Print the line that has "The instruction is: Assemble" in it, then every remaining line of the data, exactly and without anything extra.

Data extract —
════
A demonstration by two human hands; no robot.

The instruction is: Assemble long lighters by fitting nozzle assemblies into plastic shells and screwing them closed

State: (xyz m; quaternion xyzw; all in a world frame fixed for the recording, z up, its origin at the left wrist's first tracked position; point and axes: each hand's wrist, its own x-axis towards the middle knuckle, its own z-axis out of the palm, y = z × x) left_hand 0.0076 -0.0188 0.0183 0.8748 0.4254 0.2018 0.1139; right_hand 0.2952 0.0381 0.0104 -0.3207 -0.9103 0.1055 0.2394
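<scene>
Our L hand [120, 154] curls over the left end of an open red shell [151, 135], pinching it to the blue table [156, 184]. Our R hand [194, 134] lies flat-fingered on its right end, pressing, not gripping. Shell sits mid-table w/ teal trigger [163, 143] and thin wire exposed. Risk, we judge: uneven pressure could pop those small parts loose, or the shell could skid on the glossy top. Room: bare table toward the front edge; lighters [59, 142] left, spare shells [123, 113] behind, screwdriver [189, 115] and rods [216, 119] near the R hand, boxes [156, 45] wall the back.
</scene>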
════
Response box —
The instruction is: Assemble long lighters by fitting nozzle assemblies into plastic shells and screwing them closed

State: (xyz m; quaternion xyzw; all in a world frame fixed for the recording, z up, its origin at the left wrist's first tracked position; point and axes: each hand's wrist, its own x-axis towards the middle knuckle, its own z-axis out of the palm, y = z × x) left_hand 0.0076 -0.0188 0.0183 0.8748 0.4254 0.2018 0.1139; right_hand 0.2952 0.0381 0.0104 -0.3207 -0.9103 0.1055 0.2394
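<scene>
Our L hand [120, 154] curls over the left end of an open red shell [151, 135], pinching it to the blue table [156, 184]. Our R hand [194, 134] lies flat-fingered on its right end, pressing, not gripping. Shell sits mid-table w/ teal trigger [163, 143] and thin wire exposed. Risk, we judge: uneven pressure could pop those small parts loose, or the shell could skid on the glossy top. Room: bare table toward the front edge; lighters [59, 142] left, spare shells [123, 113] behind, screwdriver [189, 115] and rods [216, 119] near the R hand, boxes [156, 45] wall the back.
</scene>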

The complete output has now been given.